Output the data below in full, character for character.

_DATASET_:
========

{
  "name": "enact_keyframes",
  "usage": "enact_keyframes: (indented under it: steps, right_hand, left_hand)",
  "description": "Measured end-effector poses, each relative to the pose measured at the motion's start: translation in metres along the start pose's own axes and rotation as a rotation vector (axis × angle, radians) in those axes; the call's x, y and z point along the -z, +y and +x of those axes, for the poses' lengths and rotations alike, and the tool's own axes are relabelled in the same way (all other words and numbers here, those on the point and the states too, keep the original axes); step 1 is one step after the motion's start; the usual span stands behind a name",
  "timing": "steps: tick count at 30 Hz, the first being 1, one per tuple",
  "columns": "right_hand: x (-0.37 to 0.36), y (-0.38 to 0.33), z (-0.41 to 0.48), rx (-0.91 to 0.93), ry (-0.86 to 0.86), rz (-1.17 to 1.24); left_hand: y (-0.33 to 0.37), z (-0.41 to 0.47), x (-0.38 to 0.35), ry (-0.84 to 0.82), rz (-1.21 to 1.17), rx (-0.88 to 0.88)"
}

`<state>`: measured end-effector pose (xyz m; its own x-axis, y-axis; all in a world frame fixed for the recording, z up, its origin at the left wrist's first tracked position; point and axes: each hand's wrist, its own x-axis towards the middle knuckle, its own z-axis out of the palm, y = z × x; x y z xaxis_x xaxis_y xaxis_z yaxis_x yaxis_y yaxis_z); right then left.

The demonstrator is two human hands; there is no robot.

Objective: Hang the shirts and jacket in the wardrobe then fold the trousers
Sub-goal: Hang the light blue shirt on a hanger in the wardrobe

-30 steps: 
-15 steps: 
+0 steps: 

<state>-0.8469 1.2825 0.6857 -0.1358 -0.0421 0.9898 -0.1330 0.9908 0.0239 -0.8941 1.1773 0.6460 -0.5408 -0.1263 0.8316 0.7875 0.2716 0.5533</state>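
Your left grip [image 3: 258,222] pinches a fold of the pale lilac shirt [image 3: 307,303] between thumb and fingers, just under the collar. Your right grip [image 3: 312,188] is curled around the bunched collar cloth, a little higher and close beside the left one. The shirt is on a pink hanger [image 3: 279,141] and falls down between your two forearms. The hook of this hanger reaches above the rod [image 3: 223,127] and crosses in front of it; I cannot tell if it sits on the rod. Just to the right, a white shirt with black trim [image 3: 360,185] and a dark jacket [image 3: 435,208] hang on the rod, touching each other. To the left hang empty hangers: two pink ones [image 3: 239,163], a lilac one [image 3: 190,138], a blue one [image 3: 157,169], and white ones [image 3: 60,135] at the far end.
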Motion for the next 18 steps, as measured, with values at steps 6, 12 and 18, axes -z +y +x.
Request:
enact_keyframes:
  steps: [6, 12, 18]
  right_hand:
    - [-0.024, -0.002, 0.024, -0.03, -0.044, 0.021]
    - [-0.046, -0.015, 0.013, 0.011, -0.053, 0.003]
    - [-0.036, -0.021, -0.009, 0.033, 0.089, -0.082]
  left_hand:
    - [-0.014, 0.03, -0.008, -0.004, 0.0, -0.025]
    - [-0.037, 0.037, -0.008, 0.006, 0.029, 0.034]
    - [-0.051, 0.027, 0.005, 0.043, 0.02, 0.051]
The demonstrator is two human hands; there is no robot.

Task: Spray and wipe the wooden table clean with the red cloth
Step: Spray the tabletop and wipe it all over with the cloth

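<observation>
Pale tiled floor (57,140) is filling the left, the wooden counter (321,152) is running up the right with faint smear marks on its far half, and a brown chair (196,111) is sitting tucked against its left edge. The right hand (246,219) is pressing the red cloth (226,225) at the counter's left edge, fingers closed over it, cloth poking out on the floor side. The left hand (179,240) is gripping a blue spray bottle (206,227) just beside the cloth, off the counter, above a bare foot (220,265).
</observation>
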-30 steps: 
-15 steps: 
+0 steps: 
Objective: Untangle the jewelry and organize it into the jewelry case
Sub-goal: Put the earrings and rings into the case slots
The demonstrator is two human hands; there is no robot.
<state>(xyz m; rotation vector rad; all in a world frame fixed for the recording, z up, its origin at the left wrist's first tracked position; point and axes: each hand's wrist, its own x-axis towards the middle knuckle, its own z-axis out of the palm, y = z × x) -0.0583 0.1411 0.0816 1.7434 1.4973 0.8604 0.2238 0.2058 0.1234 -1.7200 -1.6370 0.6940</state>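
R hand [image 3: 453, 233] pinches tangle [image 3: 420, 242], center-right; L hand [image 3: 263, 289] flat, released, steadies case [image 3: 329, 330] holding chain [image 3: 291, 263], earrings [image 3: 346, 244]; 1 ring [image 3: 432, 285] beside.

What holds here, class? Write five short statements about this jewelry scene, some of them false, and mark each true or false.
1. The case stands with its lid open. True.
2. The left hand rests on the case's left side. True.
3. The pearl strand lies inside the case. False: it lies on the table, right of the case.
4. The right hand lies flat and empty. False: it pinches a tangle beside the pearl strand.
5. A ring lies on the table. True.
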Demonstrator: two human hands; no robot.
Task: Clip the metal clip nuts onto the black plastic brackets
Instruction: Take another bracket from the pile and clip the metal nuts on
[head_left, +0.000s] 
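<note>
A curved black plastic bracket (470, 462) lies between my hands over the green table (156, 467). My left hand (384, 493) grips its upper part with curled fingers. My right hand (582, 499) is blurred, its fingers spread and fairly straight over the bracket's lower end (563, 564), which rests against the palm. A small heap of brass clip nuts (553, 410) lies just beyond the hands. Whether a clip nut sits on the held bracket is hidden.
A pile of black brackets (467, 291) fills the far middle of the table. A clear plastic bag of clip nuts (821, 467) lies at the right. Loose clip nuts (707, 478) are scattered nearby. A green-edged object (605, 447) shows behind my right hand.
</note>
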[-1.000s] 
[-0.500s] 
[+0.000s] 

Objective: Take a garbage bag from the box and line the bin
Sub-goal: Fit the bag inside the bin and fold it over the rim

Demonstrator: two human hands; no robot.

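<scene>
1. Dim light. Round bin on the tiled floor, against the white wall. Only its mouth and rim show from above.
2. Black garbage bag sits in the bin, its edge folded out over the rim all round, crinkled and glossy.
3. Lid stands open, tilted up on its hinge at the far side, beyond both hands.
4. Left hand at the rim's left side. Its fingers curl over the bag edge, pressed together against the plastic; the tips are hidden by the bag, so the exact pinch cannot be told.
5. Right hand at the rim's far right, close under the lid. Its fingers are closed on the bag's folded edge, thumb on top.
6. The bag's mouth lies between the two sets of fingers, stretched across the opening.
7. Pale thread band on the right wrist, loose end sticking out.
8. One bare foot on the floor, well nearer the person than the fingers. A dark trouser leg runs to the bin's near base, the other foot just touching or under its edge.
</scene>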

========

_RESULT OF THE TASK_:
{
  "name": "enact_keyframes",
  "usage": "enact_keyframes: (indented under it: steps, right_hand, left_hand)",
  "description": "Measured end-effector poses, each relative to the pose measured at the motion's start: translation in metres along the start pose's own axes and rotation as a rotation vector (axis × angle, radians) in those axes; the call's x, y and z point along the -z, +y and +x of those axes, for the poses' lengths and rotations alike, and the tool's own axes are relabelled in the same way (all other words and numbers here, those on the point and the states too, keep the original axes); step 1 is one step after the motion's start; the usual span stands behind a name",
  "timing": "steps: tick count at 30 Hz, the first being 1, one per tuple",
  "columns": "right_hand: x (-0.37 to 0.36), y (-0.38 to 0.33), z (-0.41 to 0.48), rx (-0.91 to 0.93), ry (-0.86 to 0.86), rz (-1.17 to 1.24); left_hand: y (-0.33 to 0.37), z (-0.41 to 0.47), x (-0.38 to 0.35), ry (-0.84 to 0.82), rz (-1.21 to 1.17), rx (-0.88 to 0.88)"
}

`<state>`: measured end-effector pose (xyz m; its own x-axis, y-axis; all in a world frame fixed for the recording, z up, its origin at the left wrist's first tracked position; point and axes: each hand's wrist, its own x-axis towards the middle knuckle, its own z-axis out of the palm, y = z × x; x y z xaxis_x xaxis_y xaxis_z yaxis_x yaxis_y yaxis_z); right then left.

The demonstrator is two human hands; there is no robot.

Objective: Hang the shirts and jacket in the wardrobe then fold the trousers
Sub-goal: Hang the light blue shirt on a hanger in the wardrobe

-30 steps: 
-15 steps: 
+0 steps: 

<state>-0.8469 1.2825 0.6857 -0.1358 -0.0421 0.9898 -0.1330 0.9908 0.0239 -0.8941 1.1773 0.6460 -0.5408 -0.1263 0.8316 0.7875 0.2716 0.5533</state>
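Your left grip [image 3: 258,222] pinches a fold of the pale lilac shirt [image 3: 307,303] between thumb and fingers, just under the collar. Your right grip [image 3: 312,188] is curled around the bunched collar cloth, a little higher and close beside the left one. The shirt is on a pink hanger [image 3: 279,141] and falls down between your two forearms. The hook of this hanger reaches above the rod [image 3: 223,127] and crosses in front of it; I cannot tell if it sits on the rod. Just to the right, a white shirt with black trim [image 3: 360,185] and a dark jacket [image 3: 435,208] hang on the rod, touching each other. To the left hang empty hangers: two pink ones [image 3: 239,163], a lilac one [image 3: 190,138], a blue one [image 3: 157,169], and white ones [image 3: 60,135] at the far end.
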Motion for the next 18 steps, as measured, with values at steps 6, 12 and 18, axes -z +y +x.
Request:
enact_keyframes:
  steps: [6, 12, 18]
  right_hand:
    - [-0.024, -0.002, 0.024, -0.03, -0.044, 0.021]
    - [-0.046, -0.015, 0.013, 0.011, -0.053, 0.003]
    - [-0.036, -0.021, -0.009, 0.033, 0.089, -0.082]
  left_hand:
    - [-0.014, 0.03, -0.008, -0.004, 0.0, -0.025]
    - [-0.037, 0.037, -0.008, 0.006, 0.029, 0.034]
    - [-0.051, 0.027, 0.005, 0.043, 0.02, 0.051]
The demonstrator is two human hands; there is no robot.

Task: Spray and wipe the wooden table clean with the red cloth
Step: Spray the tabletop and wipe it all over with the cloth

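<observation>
Pale tiled floor (57,140) is filling the left, the wooden counter (321,152) is running up the right with faint smear marks on its far half, and a brown chair (196,111) is sitting tucked against its left edge. The right hand (246,219) is pressing the red cloth (226,225) at the counter's left edge, fingers closed over it, cloth poking out on the floor side. The left hand (179,240) is gripping a blue spray bottle (206,227) just beside the cloth, off the counter, above a bare foot (220,265).
</observation>
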-30 steps: 
-15 steps: 
+0 steps: 
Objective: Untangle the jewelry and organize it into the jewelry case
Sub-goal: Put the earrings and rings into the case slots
The demonstrator is two human hands; there is no robot.
<state>(xyz m; rotation vector rad; all in a world frame fixed for the recording, z up, its origin at the left wrist's first tracked position; point and axes: each hand's wrist, its own x-axis towards the middle knuckle, its own z-axis out of the palm, y = z × x) -0.0583 0.1411 0.0816 1.7434 1.4973 0.8604 0.2238 0.2058 0.1234 -1.7200 -1.6370 0.6940</state>
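R hand [image 3: 453, 233] pinches tangle [image 3: 420, 242], center-right; L hand [image 3: 263, 289] flat, released, steadies case [image 3: 329, 330] holding chain [image 3: 291, 263], earrings [image 3: 346, 244]; 1 ring [image 3: 432, 285] beside.

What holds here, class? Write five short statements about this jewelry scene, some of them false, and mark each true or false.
1. The case stands with its lid open. True.
2. The left hand rests on the case's left side. True.
3. The pearl strand lies inside the case. False: it lies on the table, right of the case.
4. The right hand lies flat and empty. False: it pinches a tangle beside the pearl strand.
5. A ring lies on the table. True.
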Demonstrator: two human hands; no robot.
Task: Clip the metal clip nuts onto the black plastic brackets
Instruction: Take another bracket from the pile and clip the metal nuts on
[head_left, +0.000s] 
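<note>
A curved black plastic bracket (470, 462) lies between my hands over the green table (156, 467). My left hand (384, 493) grips its upper part with curled fingers. My right hand (582, 499) is blurred, its fingers spread and fairly straight over the bracket's lower end (563, 564), which rests against the palm. A small heap of brass clip nuts (553, 410) lies just beyond the hands. Whether a clip nut sits on the held bracket is hidden.
A pile of black brackets (467, 291) fills the far middle of the table. A clear plastic bag of clip nuts (821, 467) lies at the right. Loose clip nuts (707, 478) are scattered nearby. A green-edged object (605, 447) shows behind my right hand.
</note>
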[-1.000s] 
[-0.500s] 
[+0.000s] 

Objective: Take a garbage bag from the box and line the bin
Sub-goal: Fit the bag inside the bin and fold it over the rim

Demonstrator: two human hands; no robot.

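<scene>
1. Dim light. Round bin on the tiled floor, against the white wall. Only its mouth and rim show from above.
2. Black garbage bag sits in the bin, its edge folded out over the rim all round, crinkled and glossy.
3. Lid stands open, tilted up on its hinge at the far side, beyond both hands.
4. Left hand at the rim's left side. Its fingers curl over the bag edge, pressed together against the plastic; the tips are hidden by the bag, so the exact pinch cannot be told.
5. Right hand at the rim's far right, close under the lid. Its fingers are closed on the bag's folded edge, thumb on top.
6. The bag's mouth lies between the two sets of fingers, stretched across the opening.
7. Pale thread band on the right wrist, loose end sticking out.
8. One bare foot on the floor, well nearer the person than the fingers. A dark trouser leg runs to the bin's near base, the other foot just touching or under its edge.
</scene>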

The reply to this exercise is complete.